> Work task
The entries shown here must be retyped in full, with no pictures included.

---- Excerpted data

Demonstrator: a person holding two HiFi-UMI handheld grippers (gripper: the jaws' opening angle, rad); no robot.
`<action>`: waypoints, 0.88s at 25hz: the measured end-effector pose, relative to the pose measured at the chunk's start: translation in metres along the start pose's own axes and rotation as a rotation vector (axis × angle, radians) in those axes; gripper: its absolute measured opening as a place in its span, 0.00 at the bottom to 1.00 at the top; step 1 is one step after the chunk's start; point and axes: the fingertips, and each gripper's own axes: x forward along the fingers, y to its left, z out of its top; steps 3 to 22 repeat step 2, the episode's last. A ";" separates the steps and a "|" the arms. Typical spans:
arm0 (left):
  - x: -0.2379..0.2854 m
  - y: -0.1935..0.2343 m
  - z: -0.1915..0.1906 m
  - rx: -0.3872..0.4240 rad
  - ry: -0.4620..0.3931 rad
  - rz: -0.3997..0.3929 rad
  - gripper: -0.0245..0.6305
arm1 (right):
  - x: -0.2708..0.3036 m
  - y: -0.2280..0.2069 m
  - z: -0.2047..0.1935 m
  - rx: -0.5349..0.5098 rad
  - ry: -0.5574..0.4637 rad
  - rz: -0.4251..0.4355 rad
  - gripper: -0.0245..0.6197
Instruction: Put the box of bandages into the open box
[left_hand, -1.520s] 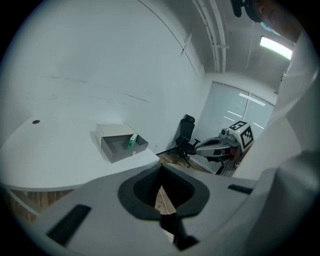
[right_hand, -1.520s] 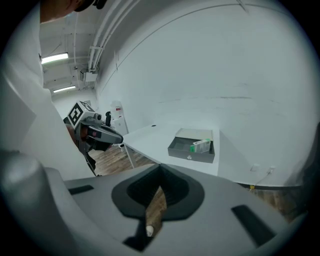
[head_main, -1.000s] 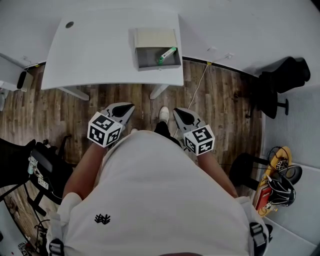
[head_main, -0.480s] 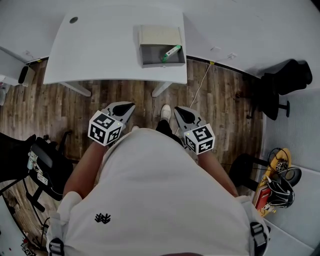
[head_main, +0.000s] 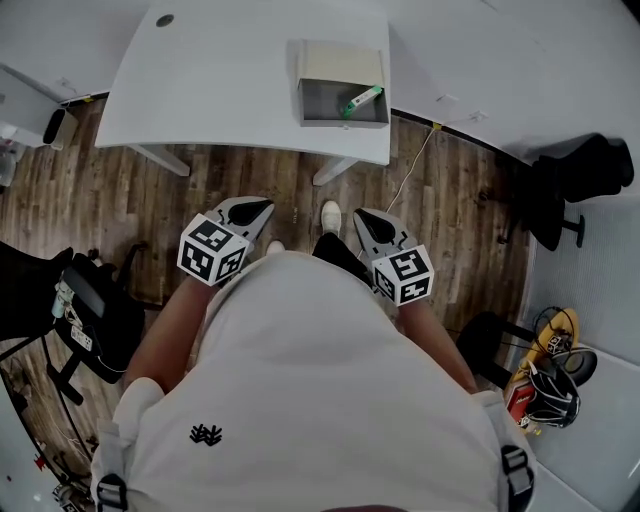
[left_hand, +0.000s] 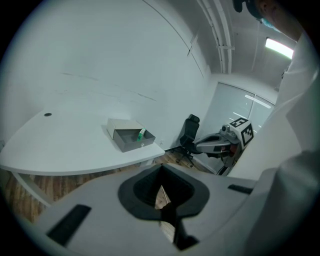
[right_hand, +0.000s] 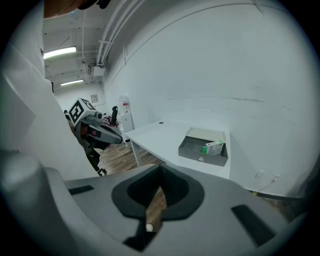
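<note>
The grey open box (head_main: 343, 100) stands on the white desk (head_main: 220, 90), its lid folded back. The green and white box of bandages (head_main: 361, 100) lies inside it, leaning on the right wall. Both show again in the left gripper view, the open box (left_hand: 129, 140) with the bandage box (left_hand: 141, 133), and in the right gripper view, the open box (right_hand: 204, 149) with the bandage box (right_hand: 213, 146). My left gripper (head_main: 250, 211) and right gripper (head_main: 368, 226) are shut and empty. I hold them close to my body over the wooden floor, well short of the desk.
A black office chair (head_main: 585, 165) stands at the right, and dark equipment on wheels (head_main: 85, 320) at the left. A helmet and other gear (head_main: 548, 375) lie at the lower right. A cable (head_main: 408, 170) runs across the floor below the desk. My shoe (head_main: 330, 215) shows between the grippers.
In the head view the desk and the open box have shifted right and slightly up as my head moved. Both grippers stay shut and in nearly the same place.
</note>
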 end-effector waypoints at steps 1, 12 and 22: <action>-0.001 0.003 0.000 -0.001 -0.001 0.004 0.05 | 0.003 0.000 0.001 -0.004 0.002 0.003 0.05; -0.002 0.006 -0.001 -0.003 -0.002 0.009 0.05 | 0.006 0.001 0.002 -0.008 0.004 0.005 0.05; -0.002 0.006 -0.001 -0.003 -0.002 0.009 0.05 | 0.006 0.001 0.002 -0.008 0.004 0.005 0.05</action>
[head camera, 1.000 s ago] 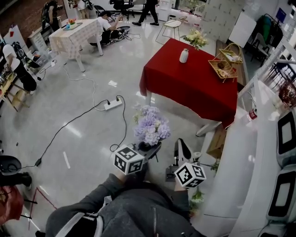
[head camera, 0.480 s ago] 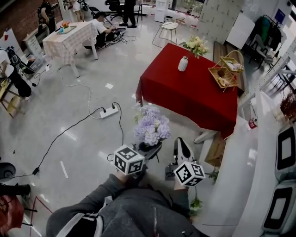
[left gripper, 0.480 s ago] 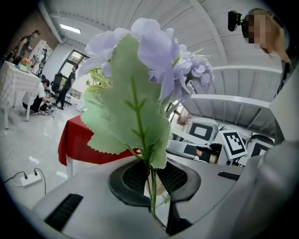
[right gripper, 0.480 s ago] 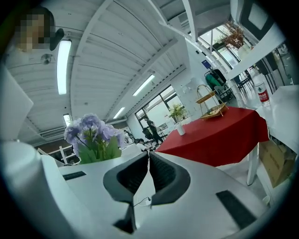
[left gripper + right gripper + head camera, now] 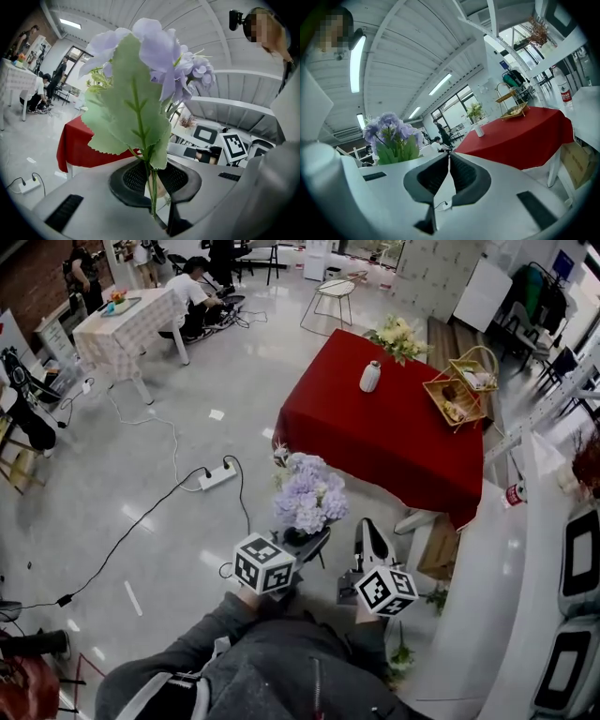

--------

> Result of this task
Demonstrator: a person holding two HiFi-UMI handheld grippers (gripper: the jaws' opening angle, rad); no robot.
`<action>`: waypoints, 0.88s at 25hz: the measured end-effector pose, relative to the pose measured at the chunk's start: translation in metres along the start pose's own axes and rotation as a rotation vector (axis × angle, radians) in those axes; gripper: its absolute measured opening as a place in its span, 0.00 at the bottom to 1.00 at the top; step 1 is one step after the chunk's start; point and axes: the fingertips, and each gripper's own axes: x forward along the fingers, y to its left, z out of its top; steps 3 to 22 repeat step 2, the episode's last. A ";" separates the steps and a "|" the arms. Typical spans:
arm0 (left):
  - x: -0.2379..0.2854 m
  - y: -0.1935..0.2343 m
  - z: -0.1915..0.1906 m
  - rx: -0.3872..0.4240 rad
  - ry: -0.4620..0.3931 rad
  - rz: -0.3997..0.3929 rad
  - gripper: -0.0245..0.6305
arm1 (right):
  - x: -0.2708..0.3036 m
  - y: -0.2280..0.2069 m
  - z: -0.2047..0.1935 m
  - rx: -0.5349..0.5098 rad
  - ry: -0.5574..0.4637 rad
  - rz: -0.4251..0.4355 rad
  - gripper: -0.0245..0.6197
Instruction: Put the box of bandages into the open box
[left_hand, -1.520s] 
[right_hand, -1.520s] 
[head_main, -1.000s] 
[head_main, -0.480s] 
[head_main, +0.000s] 
[left_hand, +0.000s] 
[right_hand, +0.000s] 
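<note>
The grey open box (head_main: 343, 100) stands on the white desk (head_main: 220, 90), its lid folded back. The green and white box of bandages (head_main: 361, 100) lies inside it, leaning on the right wall. Both show again in the left gripper view, the open box (left_hand: 129, 140) with the bandage box (left_hand: 141, 133), and in the right gripper view, the open box (right_hand: 204, 149) with the bandage box (right_hand: 213, 146). My left gripper (head_main: 250, 211) and right gripper (head_main: 368, 226) are shut and empty. I hold them close to my body over the wooden floor, well short of the desk.
A black office chair (head_main: 585, 165) stands at the right, and dark equipment on wheels (head_main: 85, 320) at the left. A helmet and other gear (head_main: 548, 375) lie at the lower right. A cable (head_main: 408, 170) runs across the floor below the desk. My shoe (head_main: 330, 215) shows between the grippers.
In the head view the desk and the open box have shifted right and slightly up as my head moved. Both grippers stay shut and in nearly the same place.
</note>
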 end-effector waypoints at steps 1, 12 and 22: <action>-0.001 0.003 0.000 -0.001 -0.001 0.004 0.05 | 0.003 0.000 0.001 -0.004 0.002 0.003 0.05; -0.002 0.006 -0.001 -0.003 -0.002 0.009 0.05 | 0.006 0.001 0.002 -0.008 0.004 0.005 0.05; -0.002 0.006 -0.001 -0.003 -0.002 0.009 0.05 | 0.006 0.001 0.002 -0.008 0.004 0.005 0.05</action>
[head camera, 1.000 s ago] 
[head camera, 0.480 s ago] 
[left gripper, 0.480 s ago] 
[right gripper, 0.480 s ago] 
[left gripper + right gripper + head camera, now] 

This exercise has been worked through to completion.